▶ [EXERCISE] A line below contains "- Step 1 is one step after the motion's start", and a later one contains "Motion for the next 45". Repeat both, with every line between them, exactly.

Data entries
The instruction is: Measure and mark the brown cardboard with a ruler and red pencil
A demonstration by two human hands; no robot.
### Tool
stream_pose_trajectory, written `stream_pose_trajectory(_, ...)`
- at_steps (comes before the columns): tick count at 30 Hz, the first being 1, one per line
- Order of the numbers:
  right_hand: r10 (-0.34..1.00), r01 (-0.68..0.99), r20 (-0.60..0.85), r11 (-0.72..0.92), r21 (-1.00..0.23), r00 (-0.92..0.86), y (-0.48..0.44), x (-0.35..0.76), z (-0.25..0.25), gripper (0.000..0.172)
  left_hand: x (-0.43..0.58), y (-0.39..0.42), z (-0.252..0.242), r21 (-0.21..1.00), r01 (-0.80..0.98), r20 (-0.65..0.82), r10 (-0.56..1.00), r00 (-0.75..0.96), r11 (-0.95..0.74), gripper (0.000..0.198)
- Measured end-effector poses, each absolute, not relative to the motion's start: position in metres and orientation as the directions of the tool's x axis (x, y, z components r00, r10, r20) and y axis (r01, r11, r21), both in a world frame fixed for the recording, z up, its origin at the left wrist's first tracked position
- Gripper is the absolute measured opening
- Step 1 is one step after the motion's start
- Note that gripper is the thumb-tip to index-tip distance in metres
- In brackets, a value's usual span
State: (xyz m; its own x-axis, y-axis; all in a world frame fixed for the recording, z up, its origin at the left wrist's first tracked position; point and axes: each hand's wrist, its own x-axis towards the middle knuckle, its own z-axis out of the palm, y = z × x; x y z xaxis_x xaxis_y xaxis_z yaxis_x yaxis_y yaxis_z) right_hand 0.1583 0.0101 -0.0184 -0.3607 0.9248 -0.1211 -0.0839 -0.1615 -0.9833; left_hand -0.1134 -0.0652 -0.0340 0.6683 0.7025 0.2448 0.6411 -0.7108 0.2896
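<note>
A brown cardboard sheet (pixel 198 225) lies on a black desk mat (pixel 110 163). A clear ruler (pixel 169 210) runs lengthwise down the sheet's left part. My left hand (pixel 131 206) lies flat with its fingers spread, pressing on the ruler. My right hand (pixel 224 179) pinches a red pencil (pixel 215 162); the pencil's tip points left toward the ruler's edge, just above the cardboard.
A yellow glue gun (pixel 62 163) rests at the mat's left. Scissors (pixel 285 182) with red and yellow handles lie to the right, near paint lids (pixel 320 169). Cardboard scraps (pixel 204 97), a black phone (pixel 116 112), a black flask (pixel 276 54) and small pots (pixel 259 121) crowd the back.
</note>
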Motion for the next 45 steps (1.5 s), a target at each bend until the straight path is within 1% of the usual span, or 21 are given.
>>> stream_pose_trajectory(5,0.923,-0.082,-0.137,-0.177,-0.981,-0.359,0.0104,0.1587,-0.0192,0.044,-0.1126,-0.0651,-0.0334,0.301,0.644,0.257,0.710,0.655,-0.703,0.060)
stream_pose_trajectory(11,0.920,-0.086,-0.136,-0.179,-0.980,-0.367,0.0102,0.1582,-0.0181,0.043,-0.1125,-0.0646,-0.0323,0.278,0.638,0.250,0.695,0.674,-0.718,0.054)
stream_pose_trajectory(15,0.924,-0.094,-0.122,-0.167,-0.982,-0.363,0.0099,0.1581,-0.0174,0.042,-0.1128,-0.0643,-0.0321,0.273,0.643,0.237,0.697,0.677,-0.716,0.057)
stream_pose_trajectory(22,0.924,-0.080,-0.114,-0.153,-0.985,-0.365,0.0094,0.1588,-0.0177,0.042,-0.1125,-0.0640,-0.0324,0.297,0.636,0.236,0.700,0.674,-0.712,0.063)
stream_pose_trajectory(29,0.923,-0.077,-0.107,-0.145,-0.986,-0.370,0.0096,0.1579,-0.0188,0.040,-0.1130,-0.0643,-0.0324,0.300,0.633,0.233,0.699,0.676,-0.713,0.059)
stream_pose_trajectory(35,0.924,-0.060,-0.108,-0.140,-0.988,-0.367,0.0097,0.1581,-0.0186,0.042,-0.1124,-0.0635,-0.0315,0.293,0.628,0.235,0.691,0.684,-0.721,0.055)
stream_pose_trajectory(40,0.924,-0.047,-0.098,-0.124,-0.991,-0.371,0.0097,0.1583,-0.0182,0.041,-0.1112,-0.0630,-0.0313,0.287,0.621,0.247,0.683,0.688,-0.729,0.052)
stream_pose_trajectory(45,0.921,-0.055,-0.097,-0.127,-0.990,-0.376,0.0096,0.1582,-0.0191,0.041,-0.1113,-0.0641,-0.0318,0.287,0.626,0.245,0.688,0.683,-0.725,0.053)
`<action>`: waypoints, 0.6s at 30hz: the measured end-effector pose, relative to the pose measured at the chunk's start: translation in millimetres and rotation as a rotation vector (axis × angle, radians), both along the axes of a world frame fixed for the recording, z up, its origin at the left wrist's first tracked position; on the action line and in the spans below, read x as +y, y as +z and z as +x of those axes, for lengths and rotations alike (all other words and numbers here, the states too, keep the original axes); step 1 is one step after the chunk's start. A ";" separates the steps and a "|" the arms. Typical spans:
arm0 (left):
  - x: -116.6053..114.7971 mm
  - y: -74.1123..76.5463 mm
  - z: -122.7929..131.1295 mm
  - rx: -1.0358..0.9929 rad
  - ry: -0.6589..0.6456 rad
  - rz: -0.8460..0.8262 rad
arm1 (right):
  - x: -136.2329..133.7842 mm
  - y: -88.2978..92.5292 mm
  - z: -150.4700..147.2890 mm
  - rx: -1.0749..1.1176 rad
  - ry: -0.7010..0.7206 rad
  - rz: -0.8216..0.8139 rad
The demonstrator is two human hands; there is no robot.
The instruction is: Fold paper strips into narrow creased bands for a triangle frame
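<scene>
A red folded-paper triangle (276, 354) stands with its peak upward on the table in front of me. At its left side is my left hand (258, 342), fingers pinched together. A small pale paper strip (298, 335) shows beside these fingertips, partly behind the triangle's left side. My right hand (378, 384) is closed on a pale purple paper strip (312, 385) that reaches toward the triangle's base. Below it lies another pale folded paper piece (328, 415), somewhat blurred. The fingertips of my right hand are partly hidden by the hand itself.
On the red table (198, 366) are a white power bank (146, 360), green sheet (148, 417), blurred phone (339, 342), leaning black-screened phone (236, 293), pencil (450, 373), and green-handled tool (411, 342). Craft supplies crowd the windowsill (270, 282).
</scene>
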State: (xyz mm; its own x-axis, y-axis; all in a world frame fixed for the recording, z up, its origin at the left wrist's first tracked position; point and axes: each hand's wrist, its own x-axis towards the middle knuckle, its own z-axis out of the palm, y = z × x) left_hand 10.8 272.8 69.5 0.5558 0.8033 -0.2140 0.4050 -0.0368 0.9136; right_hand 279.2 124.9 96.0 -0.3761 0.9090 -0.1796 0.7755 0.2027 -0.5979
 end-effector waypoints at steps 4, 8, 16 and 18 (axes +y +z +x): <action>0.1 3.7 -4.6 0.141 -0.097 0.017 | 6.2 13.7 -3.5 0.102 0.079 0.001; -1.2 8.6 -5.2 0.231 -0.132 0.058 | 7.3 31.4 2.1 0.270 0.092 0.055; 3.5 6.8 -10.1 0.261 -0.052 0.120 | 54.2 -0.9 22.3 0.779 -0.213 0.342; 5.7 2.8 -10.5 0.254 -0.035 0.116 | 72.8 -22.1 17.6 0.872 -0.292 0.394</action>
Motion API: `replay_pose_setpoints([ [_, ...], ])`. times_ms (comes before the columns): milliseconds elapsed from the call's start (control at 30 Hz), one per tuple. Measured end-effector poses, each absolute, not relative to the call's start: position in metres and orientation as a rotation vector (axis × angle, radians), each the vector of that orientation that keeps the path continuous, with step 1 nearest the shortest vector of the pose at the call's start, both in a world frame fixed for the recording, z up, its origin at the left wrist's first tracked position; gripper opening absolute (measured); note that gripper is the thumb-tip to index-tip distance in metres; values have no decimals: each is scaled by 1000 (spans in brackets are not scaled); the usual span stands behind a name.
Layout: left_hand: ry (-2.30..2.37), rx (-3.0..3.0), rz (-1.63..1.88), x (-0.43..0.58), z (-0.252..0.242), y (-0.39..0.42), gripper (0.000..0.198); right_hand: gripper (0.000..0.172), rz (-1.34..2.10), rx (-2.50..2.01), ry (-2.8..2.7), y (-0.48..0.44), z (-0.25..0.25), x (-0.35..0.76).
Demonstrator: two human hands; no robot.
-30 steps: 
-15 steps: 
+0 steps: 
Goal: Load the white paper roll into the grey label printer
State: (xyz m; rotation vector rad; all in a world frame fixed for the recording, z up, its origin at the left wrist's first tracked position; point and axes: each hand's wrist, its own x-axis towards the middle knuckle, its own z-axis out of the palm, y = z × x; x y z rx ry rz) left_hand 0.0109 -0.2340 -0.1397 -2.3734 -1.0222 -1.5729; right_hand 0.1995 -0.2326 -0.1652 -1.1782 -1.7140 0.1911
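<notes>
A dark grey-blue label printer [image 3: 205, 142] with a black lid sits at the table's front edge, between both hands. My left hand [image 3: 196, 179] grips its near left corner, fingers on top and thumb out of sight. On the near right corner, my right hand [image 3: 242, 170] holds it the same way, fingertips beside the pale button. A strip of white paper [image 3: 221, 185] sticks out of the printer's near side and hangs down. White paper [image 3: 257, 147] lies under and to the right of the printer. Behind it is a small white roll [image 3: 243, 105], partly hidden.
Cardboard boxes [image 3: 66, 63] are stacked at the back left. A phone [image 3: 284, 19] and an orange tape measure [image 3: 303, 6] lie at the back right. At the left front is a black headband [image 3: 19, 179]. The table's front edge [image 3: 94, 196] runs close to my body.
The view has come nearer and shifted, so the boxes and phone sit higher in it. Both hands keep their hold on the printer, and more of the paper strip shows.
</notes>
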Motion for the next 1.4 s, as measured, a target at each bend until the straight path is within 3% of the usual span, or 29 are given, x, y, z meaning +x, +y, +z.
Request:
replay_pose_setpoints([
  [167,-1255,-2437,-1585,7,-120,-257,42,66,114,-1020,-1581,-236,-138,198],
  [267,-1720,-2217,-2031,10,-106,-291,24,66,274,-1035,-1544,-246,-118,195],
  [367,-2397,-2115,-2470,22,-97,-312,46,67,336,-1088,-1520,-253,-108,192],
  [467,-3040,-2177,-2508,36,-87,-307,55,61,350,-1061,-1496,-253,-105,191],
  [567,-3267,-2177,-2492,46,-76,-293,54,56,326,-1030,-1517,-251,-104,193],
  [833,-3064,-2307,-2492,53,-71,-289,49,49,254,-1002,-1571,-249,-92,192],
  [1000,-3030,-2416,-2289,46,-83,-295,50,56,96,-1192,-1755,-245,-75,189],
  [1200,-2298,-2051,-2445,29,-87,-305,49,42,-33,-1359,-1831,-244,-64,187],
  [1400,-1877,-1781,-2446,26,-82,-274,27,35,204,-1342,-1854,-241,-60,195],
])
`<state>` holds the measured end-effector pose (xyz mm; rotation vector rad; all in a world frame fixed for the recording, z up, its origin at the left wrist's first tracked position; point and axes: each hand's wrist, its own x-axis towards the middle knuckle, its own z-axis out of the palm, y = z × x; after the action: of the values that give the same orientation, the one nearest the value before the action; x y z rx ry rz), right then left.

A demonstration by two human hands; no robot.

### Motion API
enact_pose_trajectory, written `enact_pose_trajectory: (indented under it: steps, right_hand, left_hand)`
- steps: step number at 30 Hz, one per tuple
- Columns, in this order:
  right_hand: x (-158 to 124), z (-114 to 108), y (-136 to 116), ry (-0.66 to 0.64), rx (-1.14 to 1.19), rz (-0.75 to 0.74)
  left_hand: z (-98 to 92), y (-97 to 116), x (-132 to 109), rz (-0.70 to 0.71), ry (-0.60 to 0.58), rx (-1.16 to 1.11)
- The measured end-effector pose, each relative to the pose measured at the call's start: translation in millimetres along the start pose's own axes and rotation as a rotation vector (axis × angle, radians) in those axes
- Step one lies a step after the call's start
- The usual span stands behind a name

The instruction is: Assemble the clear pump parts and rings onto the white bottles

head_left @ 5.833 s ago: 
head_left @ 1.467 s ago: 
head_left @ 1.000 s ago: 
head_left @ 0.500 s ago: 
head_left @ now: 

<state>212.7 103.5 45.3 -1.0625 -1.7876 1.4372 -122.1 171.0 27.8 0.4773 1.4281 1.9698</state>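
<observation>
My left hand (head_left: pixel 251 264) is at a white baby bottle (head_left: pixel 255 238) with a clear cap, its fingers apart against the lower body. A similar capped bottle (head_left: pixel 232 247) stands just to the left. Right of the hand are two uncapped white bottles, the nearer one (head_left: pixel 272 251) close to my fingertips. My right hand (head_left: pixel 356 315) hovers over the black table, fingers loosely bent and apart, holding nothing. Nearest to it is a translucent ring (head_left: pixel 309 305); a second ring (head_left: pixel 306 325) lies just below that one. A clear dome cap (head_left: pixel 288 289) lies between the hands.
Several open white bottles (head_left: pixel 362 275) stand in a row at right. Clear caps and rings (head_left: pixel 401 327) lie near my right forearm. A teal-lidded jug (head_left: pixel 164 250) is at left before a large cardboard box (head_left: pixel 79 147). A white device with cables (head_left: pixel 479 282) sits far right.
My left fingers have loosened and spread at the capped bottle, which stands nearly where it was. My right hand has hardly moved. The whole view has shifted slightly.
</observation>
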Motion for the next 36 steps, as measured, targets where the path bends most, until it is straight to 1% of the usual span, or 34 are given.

▶ [WORKED SOLUTION]
- Step 1 is one step after the motion's start
- Note that gripper is the thumb-tip to index-tip distance in metres
- In brackets, a value's usual span
State: (xyz m; its own x-axis, y-axis; all in a world frame fixed for the recording, z up, its origin at the left wrist's first tracked position; point and axes: each hand's wrist, its own x-axis towards the middle knuckle, its own z-axis out of the palm, y = z × x; x y z xaxis_x xaxis_y xaxis_z yaxis_x yaxis_y yaxis_z) right_hand 0.1583 0.0101 -0.0184 -0.3607 0.9248 -0.1211 -0.0839 -0.1615 -0.9833; left_hand -0.1134 -0.0652 -0.0340 0.6683 0.7025 0.2448 0.6411 -0.7108 0.2896
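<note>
A brown cardboard sheet (pixel 198 225) lies on a black desk mat (pixel 110 163). A clear ruler (pixel 169 210) runs lengthwise down the sheet's left part. My left hand (pixel 131 206) lies flat with its fingers spread, pressing on the ruler. My right hand (pixel 224 179) pinches a red pencil (pixel 215 162); the pencil's tip points left toward the ruler's edge, just above the cardboard.
A yellow glue gun (pixel 62 163) rests at the mat's left. Scissors (pixel 285 182) with red and yellow handles lie to the right, near paint lids (pixel 320 169). Cardboard scraps (pixel 204 97), a black phone (pixel 116 112), a black flask (pixel 276 54) and small pots (pixel 259 121) crowd the back.
</note>
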Motion for the next 45 steps (1.5 s), a target at each bend until the straight path is within 1% of the usual span, or 21 are given.

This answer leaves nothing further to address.